DUDE, I have said it multiple times here. Go back and read.

Hope you're right ;) for radar viewing pleasure. Too many times I've fallen victim when I was younger to this thinking that all the CAPE in the world would over come progged subsidence and generate monsters. 9/10 doesn't happen...especially east of the Mississippi. Discrete cells will probably develop, go severe with mainly wind...switch over to QLCS with strong winds/bow echos and wawa...no tornadoes. Looking at the 3z, still strong subsidence, I would say there could be 1 or 2 tornadoes. Definitely don't see an outbreak like I would expect if we replaced the subsidence with some lift. But again this is all semantics since it's still 40+ hours away. Things will change between now and then

And based on the new runs I will say there will probably be a couple tornadoes/spin up over each region.

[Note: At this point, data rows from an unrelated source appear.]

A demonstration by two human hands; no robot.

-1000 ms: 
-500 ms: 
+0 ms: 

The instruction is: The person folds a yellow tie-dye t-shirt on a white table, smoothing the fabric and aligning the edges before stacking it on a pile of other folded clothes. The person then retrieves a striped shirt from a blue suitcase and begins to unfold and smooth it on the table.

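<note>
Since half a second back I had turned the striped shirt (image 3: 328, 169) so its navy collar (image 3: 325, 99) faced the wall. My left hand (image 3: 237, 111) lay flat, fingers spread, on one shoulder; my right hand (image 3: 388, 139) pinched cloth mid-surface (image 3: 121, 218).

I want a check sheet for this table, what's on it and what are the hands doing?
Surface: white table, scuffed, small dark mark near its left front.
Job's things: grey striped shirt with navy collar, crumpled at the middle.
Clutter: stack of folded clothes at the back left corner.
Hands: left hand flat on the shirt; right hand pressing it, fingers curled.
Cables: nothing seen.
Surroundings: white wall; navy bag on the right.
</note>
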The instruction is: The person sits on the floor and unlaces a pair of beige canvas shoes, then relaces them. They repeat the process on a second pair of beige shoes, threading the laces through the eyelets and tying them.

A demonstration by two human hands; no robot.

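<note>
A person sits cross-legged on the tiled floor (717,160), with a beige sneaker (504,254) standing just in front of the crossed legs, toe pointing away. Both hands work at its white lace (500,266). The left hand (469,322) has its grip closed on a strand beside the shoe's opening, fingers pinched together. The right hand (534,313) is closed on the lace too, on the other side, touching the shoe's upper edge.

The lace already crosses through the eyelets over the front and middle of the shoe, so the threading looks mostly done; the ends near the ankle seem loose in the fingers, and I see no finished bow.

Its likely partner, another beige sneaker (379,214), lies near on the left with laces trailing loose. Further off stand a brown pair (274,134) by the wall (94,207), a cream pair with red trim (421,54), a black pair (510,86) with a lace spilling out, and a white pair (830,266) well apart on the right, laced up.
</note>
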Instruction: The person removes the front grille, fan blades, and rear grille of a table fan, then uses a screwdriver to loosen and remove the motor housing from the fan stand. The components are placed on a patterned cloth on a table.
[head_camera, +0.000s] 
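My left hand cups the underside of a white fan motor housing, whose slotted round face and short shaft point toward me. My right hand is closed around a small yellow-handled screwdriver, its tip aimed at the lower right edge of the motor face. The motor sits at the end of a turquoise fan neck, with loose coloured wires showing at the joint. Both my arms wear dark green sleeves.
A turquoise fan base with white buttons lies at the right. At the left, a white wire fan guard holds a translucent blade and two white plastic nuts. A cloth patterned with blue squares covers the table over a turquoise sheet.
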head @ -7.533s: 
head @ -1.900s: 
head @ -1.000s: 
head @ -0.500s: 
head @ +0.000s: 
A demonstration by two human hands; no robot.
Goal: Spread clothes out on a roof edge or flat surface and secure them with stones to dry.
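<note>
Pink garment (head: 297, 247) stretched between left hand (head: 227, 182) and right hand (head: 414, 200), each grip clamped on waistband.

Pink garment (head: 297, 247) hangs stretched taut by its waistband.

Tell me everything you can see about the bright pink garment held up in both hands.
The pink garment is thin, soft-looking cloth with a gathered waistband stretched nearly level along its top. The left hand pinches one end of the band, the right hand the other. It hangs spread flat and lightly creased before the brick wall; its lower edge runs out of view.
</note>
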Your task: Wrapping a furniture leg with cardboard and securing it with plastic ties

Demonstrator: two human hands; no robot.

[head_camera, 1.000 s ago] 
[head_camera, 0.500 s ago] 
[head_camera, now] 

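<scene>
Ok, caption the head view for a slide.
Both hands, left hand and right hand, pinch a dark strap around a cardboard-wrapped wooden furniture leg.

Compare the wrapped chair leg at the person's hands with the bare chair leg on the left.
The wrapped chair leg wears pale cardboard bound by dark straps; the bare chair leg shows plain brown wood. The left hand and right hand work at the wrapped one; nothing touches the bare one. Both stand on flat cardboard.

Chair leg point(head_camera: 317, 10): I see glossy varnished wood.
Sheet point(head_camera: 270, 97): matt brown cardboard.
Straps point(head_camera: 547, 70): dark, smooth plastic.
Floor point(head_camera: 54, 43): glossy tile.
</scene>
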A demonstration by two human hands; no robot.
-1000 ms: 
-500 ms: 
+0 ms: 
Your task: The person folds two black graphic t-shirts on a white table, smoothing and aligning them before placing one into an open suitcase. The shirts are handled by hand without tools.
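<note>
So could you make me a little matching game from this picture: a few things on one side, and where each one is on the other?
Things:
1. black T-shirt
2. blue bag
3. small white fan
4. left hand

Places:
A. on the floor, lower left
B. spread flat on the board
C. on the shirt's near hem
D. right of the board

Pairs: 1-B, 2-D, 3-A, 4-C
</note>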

It's a tough set up... ingredients are there. Everything is just borderline on coming together. I would venture a rouge guess...GUESS...like 1 or 2 over west/southern OH for 0z...extremely southern IL for 18z. I like n. AL/MS for 0z but there just isn't enough shear there IMO and limited energy since the atm is raked over from prior convection. Eastern KY also looks feasible if things come together for 0z, but right now it just appears strong squall line. This will probably change a little bit and I will have a better grasp once the 0z's come in.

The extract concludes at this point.